● WHAT YOU SHOULD DO
Please return every line of the records below that contains the word "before".

● Saved entries
· · · · ·

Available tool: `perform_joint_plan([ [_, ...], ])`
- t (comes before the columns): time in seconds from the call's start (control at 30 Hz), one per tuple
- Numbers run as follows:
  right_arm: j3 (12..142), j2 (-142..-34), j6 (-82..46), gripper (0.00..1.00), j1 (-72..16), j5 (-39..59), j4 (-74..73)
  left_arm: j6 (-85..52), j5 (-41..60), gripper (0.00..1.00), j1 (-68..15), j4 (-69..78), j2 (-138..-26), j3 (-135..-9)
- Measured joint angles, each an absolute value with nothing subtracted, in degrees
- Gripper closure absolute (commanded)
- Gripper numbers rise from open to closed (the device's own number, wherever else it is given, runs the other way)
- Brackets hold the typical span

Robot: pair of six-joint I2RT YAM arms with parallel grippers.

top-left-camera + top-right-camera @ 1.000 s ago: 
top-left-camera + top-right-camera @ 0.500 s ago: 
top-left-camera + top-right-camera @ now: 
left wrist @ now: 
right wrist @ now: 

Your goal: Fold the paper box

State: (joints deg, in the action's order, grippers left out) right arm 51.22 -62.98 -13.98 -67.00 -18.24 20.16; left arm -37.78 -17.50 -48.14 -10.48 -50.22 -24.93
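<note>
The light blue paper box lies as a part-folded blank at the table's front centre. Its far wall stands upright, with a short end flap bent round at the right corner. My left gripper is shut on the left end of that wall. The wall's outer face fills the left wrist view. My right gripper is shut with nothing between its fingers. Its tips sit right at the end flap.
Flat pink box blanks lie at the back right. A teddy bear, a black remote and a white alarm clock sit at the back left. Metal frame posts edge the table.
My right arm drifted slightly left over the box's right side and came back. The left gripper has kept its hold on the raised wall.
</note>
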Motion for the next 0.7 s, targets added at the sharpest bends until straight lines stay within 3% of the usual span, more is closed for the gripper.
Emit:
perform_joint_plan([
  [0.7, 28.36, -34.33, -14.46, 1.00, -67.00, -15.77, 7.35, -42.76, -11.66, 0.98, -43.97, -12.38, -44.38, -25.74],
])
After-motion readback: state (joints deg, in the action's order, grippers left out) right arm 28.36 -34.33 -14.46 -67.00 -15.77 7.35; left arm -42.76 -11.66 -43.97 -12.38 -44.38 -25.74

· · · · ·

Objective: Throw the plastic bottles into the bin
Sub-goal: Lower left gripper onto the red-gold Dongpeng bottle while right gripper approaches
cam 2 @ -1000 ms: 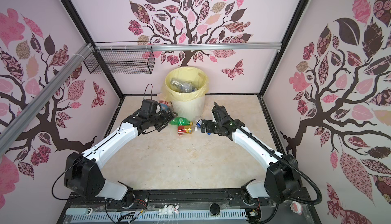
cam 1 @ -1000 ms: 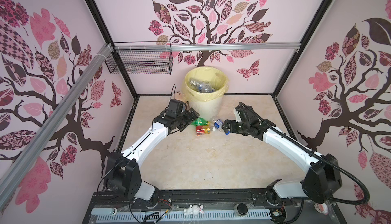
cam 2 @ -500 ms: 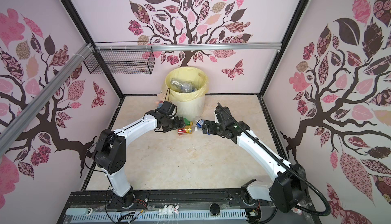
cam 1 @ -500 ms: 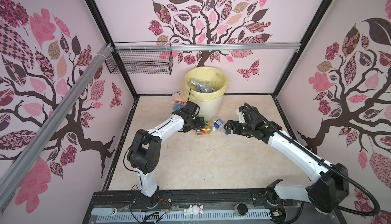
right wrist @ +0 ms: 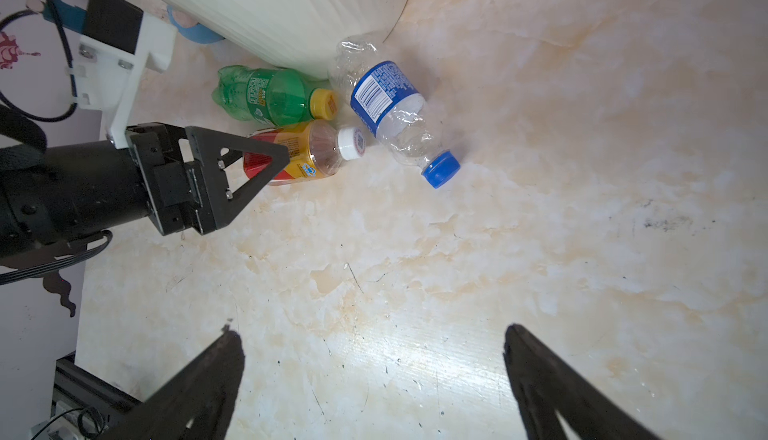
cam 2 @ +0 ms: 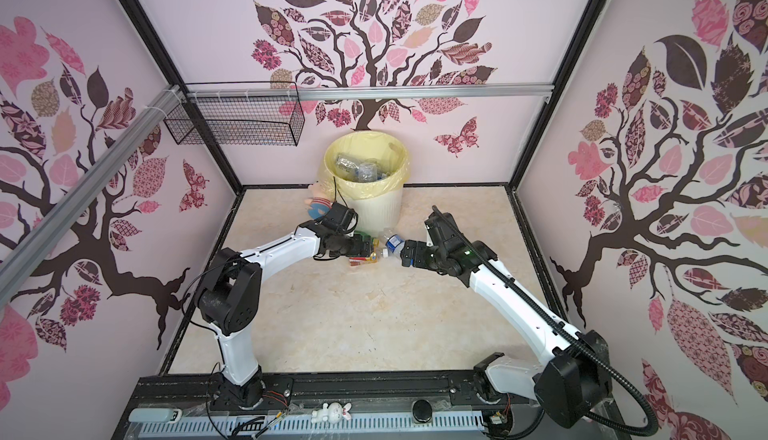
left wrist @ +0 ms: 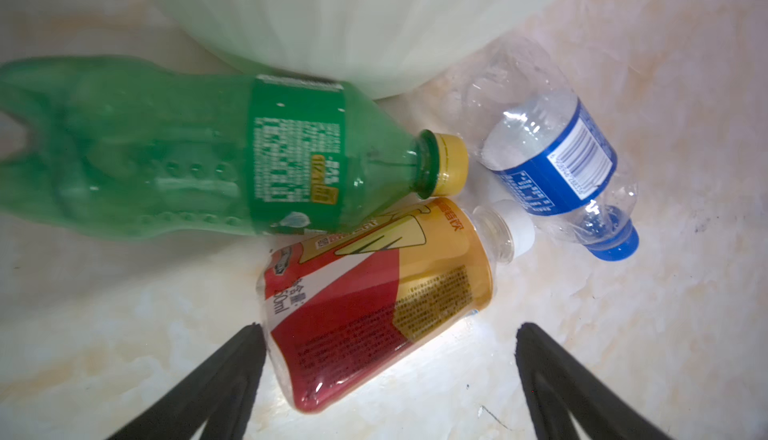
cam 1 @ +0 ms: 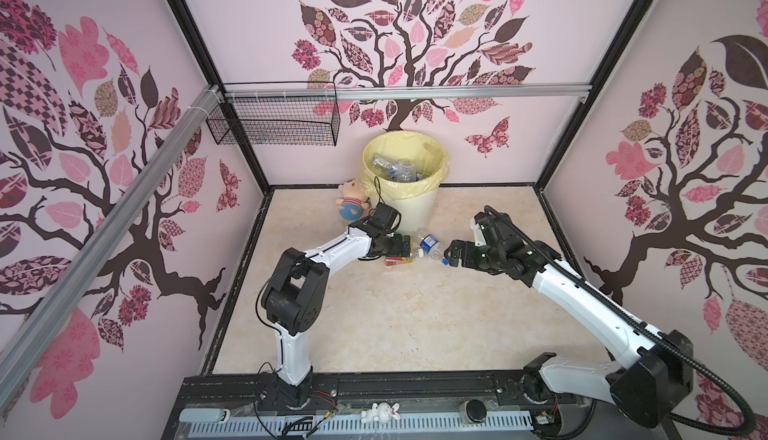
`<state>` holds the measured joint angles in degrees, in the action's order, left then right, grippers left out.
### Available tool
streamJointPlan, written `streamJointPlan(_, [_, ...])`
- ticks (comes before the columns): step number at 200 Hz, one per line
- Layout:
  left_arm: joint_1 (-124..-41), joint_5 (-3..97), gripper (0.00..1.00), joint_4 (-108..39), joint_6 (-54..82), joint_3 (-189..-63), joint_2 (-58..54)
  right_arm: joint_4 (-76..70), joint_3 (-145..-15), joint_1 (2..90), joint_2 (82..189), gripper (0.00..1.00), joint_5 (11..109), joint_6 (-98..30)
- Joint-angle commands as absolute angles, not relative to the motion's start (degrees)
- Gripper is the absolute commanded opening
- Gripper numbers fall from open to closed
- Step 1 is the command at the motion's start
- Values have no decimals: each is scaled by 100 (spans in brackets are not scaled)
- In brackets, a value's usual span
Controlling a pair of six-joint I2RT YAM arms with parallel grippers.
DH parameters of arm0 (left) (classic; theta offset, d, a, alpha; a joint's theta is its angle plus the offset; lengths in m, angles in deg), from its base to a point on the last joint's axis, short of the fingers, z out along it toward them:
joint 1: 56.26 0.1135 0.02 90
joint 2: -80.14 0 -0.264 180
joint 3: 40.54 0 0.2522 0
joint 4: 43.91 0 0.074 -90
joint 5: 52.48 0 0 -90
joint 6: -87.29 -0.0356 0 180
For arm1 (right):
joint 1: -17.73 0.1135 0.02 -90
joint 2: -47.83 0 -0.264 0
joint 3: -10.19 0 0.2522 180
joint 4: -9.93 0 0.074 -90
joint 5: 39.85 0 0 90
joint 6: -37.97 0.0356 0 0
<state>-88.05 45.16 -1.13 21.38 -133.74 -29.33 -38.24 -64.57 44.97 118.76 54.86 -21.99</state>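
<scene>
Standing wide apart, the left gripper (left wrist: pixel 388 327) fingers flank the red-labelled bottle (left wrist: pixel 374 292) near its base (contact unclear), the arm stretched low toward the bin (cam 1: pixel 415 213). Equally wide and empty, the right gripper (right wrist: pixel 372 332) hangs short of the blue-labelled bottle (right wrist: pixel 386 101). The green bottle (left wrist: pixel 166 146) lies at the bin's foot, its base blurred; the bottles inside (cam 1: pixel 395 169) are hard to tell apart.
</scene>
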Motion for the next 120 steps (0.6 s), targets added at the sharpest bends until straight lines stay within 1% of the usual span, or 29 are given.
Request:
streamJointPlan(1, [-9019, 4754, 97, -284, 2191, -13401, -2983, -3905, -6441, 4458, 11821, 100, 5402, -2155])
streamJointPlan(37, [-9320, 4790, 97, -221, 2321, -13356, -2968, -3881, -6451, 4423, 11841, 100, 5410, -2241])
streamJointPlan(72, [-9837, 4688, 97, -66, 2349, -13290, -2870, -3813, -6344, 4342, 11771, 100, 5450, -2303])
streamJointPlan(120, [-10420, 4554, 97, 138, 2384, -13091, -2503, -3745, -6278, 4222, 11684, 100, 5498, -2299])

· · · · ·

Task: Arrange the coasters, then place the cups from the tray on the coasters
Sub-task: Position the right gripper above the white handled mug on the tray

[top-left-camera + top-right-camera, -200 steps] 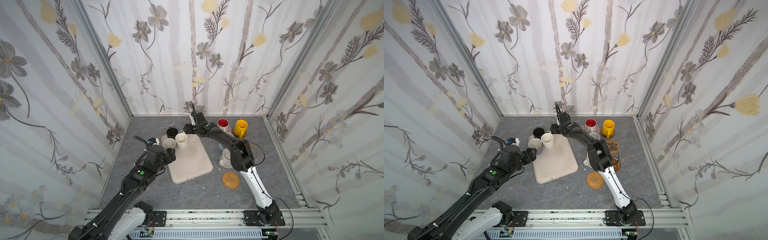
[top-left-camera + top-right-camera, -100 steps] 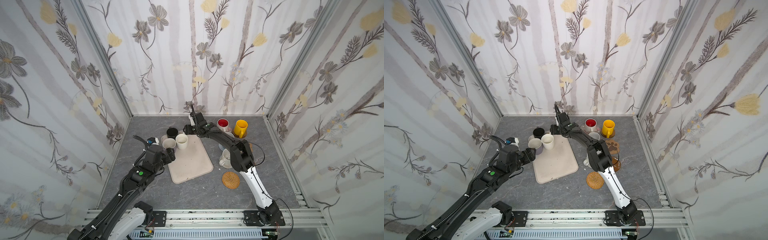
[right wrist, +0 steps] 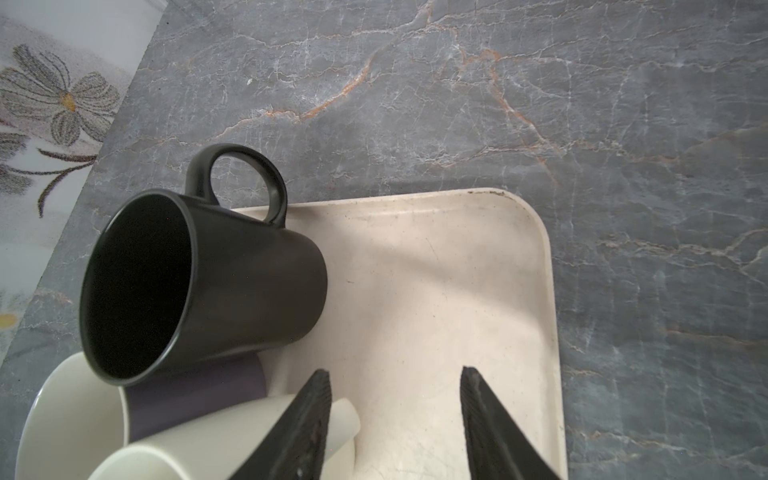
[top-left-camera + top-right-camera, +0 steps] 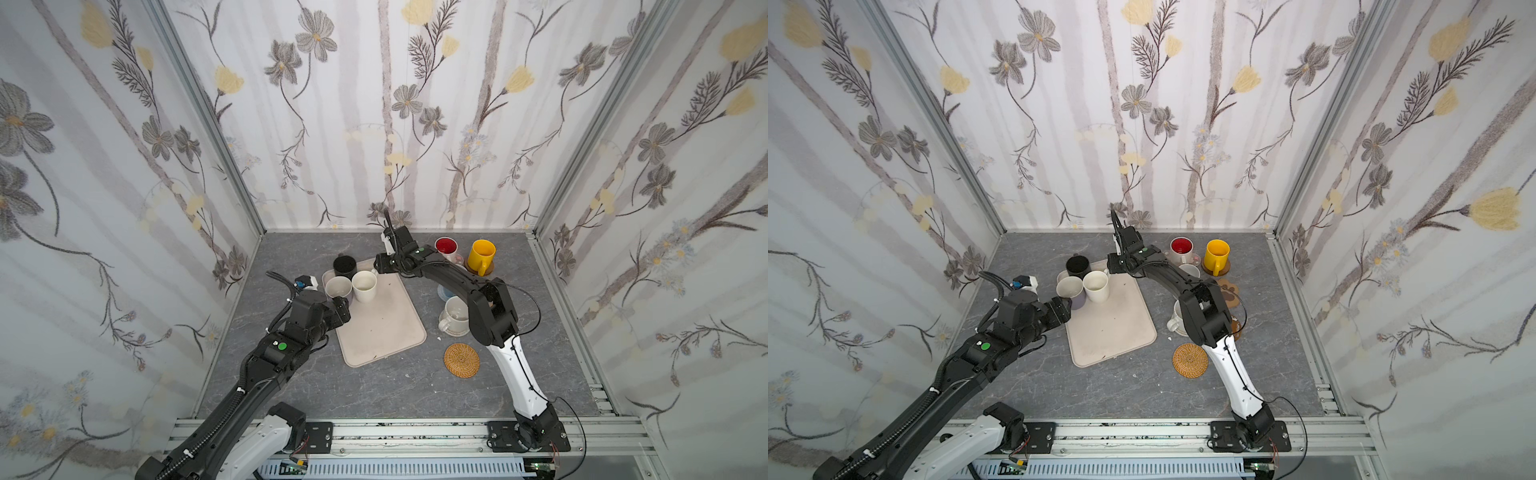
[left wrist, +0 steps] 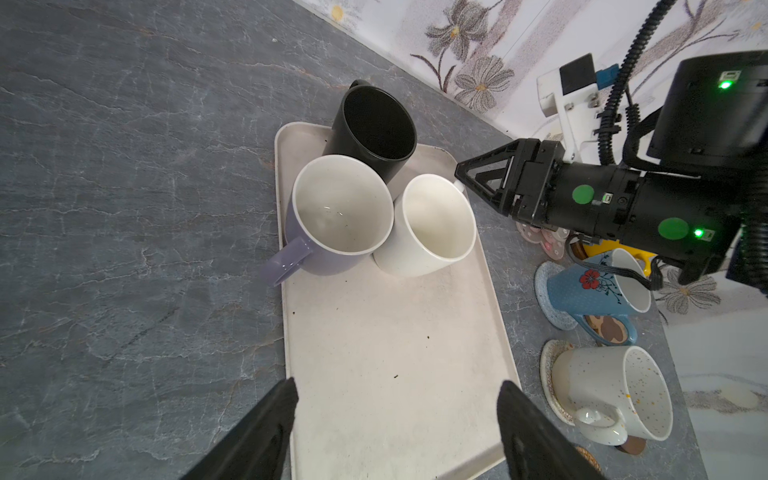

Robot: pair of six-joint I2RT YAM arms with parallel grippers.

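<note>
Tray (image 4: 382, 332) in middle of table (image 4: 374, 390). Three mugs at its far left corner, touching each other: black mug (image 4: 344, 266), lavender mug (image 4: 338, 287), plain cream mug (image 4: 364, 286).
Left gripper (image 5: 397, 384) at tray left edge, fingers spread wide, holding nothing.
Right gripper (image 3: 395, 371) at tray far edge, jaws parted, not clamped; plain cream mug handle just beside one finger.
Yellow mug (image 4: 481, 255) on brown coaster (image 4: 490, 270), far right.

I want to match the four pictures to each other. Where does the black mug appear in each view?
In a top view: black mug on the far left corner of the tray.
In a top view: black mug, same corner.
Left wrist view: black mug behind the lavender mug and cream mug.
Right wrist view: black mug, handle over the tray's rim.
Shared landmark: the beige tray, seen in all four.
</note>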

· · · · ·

● RESULT
- t (comes before the columns): time in seconds from the call's start (control at 30 Hz), one per tuple
- ticks (comes before the columns): step number at 200 Hz, one per line

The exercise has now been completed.